Knockdown of NRF2 increases lipid ROS in B4G12-CEnC cells.B4G12-CEnCs were depleted of PRDX1 or NRF2 by siRNA and left untreated or treated with 50mm CH for 6 hours. Quantitative PCR analysis of (A) PRDX1, (B) NRF2 and (C) SLC7A11 was performed to determine their mRNA levels. Data represents relative mRNA levels (fold change) normalised to GAPDH, relative to untreated control. (A) Targeted depletion of NRF2 resulted in a significant decrease in PRDX1 mRNA in untreated samples.

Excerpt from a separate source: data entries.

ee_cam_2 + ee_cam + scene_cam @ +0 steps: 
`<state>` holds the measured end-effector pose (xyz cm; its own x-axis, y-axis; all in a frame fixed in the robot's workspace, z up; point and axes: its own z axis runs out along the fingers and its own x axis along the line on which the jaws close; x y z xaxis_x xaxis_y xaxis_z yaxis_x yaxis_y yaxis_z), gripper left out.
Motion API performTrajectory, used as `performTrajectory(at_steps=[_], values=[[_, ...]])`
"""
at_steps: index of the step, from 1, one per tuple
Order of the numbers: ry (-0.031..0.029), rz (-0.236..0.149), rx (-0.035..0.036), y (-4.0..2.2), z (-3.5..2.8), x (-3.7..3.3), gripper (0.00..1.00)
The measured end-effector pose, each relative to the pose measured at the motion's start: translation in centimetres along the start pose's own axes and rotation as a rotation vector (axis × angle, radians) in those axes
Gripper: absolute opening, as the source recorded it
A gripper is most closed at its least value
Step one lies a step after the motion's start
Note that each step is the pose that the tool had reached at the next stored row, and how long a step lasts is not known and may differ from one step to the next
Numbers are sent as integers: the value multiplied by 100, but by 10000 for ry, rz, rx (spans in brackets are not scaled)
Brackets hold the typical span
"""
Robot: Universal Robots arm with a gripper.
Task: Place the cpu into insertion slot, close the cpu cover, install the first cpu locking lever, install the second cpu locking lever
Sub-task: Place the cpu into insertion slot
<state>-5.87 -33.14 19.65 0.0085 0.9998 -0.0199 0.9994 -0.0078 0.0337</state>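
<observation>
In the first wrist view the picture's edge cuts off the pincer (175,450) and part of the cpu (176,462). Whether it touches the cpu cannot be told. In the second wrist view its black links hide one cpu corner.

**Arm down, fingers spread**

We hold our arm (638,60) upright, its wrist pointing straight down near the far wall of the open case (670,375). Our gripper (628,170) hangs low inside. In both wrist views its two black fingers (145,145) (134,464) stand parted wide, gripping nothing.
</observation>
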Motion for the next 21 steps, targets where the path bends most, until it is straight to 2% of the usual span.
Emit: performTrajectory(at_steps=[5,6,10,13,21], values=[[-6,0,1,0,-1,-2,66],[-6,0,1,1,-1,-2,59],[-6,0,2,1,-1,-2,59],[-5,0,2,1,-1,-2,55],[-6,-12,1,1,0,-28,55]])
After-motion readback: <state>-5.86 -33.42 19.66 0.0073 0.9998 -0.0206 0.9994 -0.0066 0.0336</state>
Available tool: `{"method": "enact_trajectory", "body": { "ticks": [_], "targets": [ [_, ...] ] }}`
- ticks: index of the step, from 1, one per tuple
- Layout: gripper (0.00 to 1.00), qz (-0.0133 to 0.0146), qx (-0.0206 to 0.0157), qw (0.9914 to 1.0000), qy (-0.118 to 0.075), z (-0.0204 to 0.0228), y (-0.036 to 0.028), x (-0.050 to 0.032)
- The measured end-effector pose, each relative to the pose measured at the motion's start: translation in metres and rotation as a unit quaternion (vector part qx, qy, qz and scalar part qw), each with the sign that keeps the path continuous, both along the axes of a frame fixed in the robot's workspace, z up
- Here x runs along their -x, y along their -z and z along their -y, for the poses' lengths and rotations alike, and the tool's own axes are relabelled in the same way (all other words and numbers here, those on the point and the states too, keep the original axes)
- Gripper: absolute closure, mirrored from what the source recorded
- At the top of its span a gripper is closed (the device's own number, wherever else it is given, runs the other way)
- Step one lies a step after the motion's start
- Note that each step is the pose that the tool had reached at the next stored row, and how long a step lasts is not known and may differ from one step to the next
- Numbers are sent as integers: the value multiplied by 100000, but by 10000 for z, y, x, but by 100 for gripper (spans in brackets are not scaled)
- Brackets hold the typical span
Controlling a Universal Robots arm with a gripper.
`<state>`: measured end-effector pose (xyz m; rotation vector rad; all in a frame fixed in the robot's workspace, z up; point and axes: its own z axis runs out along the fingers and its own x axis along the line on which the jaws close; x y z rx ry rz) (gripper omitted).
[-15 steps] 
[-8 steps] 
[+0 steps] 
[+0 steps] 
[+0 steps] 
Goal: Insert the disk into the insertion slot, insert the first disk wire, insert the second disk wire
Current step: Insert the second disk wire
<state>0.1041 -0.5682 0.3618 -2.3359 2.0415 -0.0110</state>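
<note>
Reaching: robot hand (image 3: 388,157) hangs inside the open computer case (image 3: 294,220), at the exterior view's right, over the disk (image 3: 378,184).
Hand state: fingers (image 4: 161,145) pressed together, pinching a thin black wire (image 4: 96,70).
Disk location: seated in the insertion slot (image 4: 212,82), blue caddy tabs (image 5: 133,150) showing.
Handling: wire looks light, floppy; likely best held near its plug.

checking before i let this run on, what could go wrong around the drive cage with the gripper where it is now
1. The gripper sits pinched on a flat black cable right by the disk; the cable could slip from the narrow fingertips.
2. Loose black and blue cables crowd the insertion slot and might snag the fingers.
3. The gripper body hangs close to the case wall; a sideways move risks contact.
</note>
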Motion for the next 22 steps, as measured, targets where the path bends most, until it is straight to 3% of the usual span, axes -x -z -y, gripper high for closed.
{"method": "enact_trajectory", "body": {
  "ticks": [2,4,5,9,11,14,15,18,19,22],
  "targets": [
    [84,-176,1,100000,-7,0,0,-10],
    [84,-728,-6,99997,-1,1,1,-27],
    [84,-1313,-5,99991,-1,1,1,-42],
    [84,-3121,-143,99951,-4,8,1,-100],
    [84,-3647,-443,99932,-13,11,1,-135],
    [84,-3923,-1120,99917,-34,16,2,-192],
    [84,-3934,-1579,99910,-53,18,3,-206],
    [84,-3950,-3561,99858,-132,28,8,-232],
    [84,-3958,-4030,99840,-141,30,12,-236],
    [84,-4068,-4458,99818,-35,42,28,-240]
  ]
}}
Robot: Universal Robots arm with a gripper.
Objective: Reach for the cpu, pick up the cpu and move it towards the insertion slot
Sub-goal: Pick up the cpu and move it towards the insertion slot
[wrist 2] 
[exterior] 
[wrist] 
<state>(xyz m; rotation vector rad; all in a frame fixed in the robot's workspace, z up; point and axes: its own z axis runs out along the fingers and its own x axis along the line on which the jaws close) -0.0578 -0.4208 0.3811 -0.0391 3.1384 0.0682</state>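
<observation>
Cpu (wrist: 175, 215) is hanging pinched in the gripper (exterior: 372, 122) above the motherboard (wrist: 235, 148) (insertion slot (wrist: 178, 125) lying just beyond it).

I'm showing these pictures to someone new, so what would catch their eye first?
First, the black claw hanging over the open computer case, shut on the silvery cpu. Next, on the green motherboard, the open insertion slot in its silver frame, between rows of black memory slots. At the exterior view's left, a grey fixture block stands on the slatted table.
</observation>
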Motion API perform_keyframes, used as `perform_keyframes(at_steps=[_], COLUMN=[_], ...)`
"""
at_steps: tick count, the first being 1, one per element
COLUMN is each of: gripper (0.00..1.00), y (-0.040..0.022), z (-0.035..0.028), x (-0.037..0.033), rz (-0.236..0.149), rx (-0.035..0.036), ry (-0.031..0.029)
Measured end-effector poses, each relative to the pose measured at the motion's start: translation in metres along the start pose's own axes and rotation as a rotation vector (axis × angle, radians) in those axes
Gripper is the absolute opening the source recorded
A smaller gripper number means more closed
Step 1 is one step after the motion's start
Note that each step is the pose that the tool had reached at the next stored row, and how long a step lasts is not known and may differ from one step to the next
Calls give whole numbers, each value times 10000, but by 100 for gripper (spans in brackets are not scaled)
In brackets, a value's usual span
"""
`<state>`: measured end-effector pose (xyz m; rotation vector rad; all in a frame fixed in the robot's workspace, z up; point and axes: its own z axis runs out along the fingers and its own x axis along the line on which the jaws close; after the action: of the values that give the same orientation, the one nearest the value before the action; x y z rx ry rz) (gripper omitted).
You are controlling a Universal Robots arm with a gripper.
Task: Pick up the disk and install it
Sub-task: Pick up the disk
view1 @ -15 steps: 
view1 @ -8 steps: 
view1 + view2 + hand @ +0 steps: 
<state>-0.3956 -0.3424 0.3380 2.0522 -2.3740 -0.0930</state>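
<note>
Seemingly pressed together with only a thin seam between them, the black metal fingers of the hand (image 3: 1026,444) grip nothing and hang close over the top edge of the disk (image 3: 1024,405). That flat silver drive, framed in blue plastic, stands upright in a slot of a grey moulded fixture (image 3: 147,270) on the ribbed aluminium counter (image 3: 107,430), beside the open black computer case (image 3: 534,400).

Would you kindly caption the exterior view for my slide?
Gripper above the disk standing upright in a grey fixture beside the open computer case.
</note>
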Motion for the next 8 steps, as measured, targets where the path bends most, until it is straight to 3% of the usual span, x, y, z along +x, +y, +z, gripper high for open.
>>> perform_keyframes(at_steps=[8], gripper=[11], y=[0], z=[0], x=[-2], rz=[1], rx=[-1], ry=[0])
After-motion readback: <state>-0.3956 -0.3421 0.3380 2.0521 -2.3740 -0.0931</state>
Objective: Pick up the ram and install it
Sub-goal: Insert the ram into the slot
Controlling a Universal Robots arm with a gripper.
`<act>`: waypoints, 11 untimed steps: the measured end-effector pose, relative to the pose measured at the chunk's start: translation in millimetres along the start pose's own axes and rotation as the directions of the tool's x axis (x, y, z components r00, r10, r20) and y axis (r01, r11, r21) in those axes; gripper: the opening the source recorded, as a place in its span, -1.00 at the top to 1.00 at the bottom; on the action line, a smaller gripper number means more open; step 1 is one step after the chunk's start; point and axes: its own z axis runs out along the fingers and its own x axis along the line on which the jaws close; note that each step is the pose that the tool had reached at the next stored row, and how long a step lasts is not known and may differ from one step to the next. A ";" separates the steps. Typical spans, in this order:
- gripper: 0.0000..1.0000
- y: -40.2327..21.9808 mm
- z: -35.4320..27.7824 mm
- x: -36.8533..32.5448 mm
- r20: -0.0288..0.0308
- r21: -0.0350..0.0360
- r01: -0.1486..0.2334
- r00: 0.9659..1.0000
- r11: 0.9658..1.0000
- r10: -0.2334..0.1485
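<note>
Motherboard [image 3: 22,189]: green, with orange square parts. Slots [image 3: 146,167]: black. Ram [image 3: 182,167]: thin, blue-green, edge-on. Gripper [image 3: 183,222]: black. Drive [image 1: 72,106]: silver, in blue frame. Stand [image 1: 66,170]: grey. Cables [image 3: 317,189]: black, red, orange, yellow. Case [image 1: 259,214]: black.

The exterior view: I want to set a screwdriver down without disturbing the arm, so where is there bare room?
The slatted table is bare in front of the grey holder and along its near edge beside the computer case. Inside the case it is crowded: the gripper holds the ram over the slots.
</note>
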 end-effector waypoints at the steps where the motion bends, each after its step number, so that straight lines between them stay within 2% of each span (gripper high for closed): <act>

Data (N=3) represents mean ± SEM (Two-way ANOVA with Bonferroni's post-tests, **p=0.002), ns= not significant. (B) Knockdown of NRF2 does not impact PRDX1 mRNA levels. (C) Significant reduction of SLC7A11 mRNA following NRF2 knockdown. (D) Western blot analysis of nuclear extracts from B4G12-CEnCs transfected with negative control or siRNA targeting NRF2. (E) Nuclear NRF2 expression was determined relative to lamin A/C. Data represents mean ± SEM, (N=3), **p=0.0067, two-tailed t-test. Lipid ROS was determined as in Fig. 2. (F) Percentage of cells gated positive for C11 BODIPY relative to untreated controls. (G) Mean fluorescence intensity (MFI) of C11 BODIPY (green: FL-1 channel) normalised to C11.